Quem se acha em condições de ajudar há-de reconhecer que, precisamente deste modo, é ajudado ele próprio também; não é mérito seu nem título de glória o facto de poder ajudar. Esta tarefa é graça. Quanto mais alguém trabalhar pelos outros, tanto melhor compreenderá e assumirá como própria esta palavra de Cristo: « Somos servos inúteis » (Lc 17, 10). Na realidade, ele reconhece que age, não em virtude de uma superioridade ou uma maior eficiência pessoal, mas porque o Senhor lhe concedeu este dom. Às vezes, a excessiva vastidão das necessidades e as limitações do próprio agir poderão expô-lo à tentação do desânimo. Mas é precisamente então que lhe serve de ajuda saber que, em última instância, ele não passa de um instrumento nas mãos do Senhor; libertar-se-á assim da presunção de dever realizar, pessoalmente e sozinho, o necessário melhoramento do mundo. Com humildade, fará o que lhe for possível realizar e, com humildade, confiará o resto ao Senhor. É Deus quem governa o mundo, não nós. Prestamos-Lhe apenas o nosso serviço por quanto podemos e até onde Ele nos dá a força. Mas, fazer tudo o que nos for possível e com a força de que dispomos, tal é o dever que mantém o servo bom de Cristo sempre em movimento: « O amor de Cristo nos constrange » (2 Cor 5, 14).

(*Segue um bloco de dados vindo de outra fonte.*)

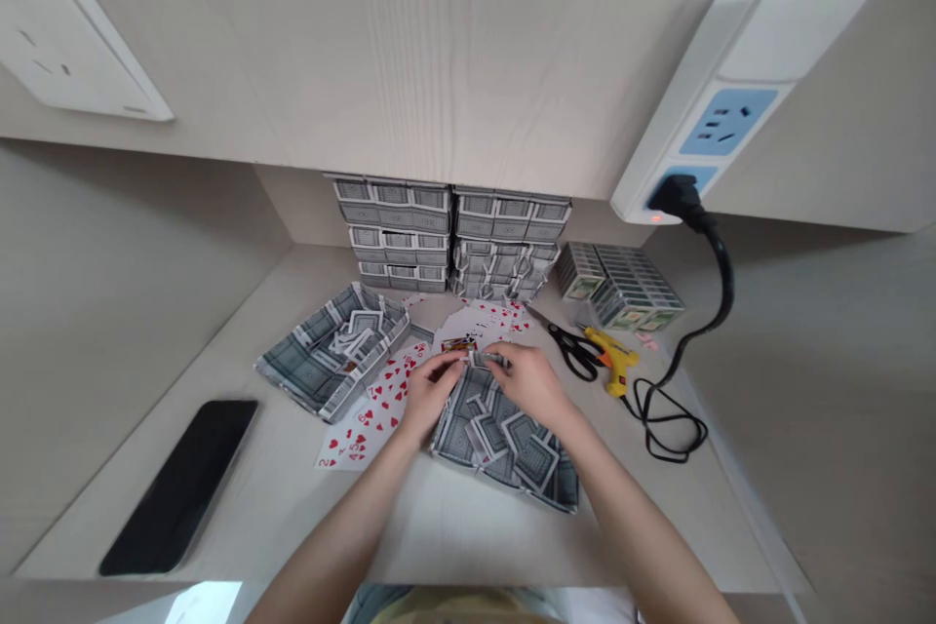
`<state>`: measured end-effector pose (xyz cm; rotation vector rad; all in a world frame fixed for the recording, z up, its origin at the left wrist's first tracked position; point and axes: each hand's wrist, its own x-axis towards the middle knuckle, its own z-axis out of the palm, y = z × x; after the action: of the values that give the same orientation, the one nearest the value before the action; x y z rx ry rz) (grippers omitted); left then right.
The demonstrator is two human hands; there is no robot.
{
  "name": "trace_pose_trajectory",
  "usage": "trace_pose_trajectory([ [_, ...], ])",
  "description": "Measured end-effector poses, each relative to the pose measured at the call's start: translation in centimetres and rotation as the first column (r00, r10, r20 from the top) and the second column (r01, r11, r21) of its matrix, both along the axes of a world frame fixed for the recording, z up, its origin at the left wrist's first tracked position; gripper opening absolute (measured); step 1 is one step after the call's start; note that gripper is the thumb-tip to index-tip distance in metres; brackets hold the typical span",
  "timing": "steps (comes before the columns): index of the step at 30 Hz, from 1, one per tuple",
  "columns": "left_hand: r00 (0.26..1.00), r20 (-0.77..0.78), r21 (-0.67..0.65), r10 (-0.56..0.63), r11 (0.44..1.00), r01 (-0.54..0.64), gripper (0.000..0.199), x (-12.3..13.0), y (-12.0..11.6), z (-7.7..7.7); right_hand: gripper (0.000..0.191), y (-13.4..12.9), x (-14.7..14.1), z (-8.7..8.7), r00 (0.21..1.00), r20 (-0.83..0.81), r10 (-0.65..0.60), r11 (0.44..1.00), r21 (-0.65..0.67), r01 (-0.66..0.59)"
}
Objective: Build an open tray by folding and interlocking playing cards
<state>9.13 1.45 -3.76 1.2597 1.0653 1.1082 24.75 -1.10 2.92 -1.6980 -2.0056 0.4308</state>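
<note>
Under a wide wood-grain panel (366,49), a pale table (263,517) stretches between two side walls. At its back rise two stacks (399,214) of boxes faced with grey card backs, set side by side with a narrow gap. A white power strip (760,34) hangs at upper right, a black plug (680,195) in its lower blue socket.

Nearer are two card trays. The right tray (457,434) lies just below the hands, its far edge at the fingertips and its near half between the forearms. The left tray (296,375) sits apart, beyond the left hand, with folded bits of card inside. A black phone (179,487) lies flat at the table's left front, well away from both hands. Packs (629,288) stand in rows beside the stacks.

Face-up cards (380,409), mostly hearts, spread between the left tray and the left hand. Right of the right hand, a yellow glue gun (618,361) lies next to black-handled scissors (577,351).

The left hand (431,385) and right hand (533,380) are nearly closed, thumbs and fingertips pinching a small card piece (479,359) from either end. It sits right between them, over the right tray's far edge; I cannot tell whether it is attached there. Similar scraps (537,458) lie loose inside that tray.
</note>
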Motion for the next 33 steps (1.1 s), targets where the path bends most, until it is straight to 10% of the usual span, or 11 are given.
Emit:
trace_pose_trajectory([
  [9, 1.000, -0.021, 0.028, -0.008, 1.000, 0.009, 0.028, 0.2, 0.0, 0.2, 0.018, -0.6, -1.5, 1.1, 0.967, 0.255, -0.017, 1.000, 0.018, 0.013],
  [33, 0.999, -0.030, 0.026, 0.033, 0.999, -0.032, 0.025, 0.1, -0.2, 0.1, 0.023, 1.2, -1.3, 2.8, 0.949, 0.312, 0.037, 0.981, -0.191, 0.025],
])
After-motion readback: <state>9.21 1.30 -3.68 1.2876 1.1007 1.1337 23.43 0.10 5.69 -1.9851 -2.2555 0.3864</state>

A fé, a esperança e a caridade caminham juntas. A esperança manifesta-se praticamente nas virtudes da paciência, que não esmorece no bem nem sequer diante de um aparente insucesso, e da humildade, que aceita o mistério de Deus e confia n'Ele mesmo na escuridão. A fé mostra-nos o Deus que entregou o seu Filho por nós e assim gera em nós a certeza vitoriosa de que isto é mesmo verdade: Deus é amor! Deste modo, ela transforma a nossa impaciência e as nossas dúvidas em esperança segura de que Deus tem o mundo nas suas mãos e que, não obstante todas as trevas, Ele vence, como revela de forma esplendorosa o Apocalipse, no final, com as suas imagens impressionantes. A fé, que toma consciência do amor de Deus revelado no coração trespassado de Jesus na cruz, suscita por sua vez o amor. Aquele amor divino é a luz — fundamentalmente, a única — que ilumina incessantemente um mundo às escuras e nos dá a coragem de viver e agir. O amor é possível, e nós somos capazes de o praticar porque criados à imagem de Deus. Viver o amor e, deste modo, fazer entrar a luz de Deus no mundo: tal é o convite que vos queria deixar com a presente Encíclica.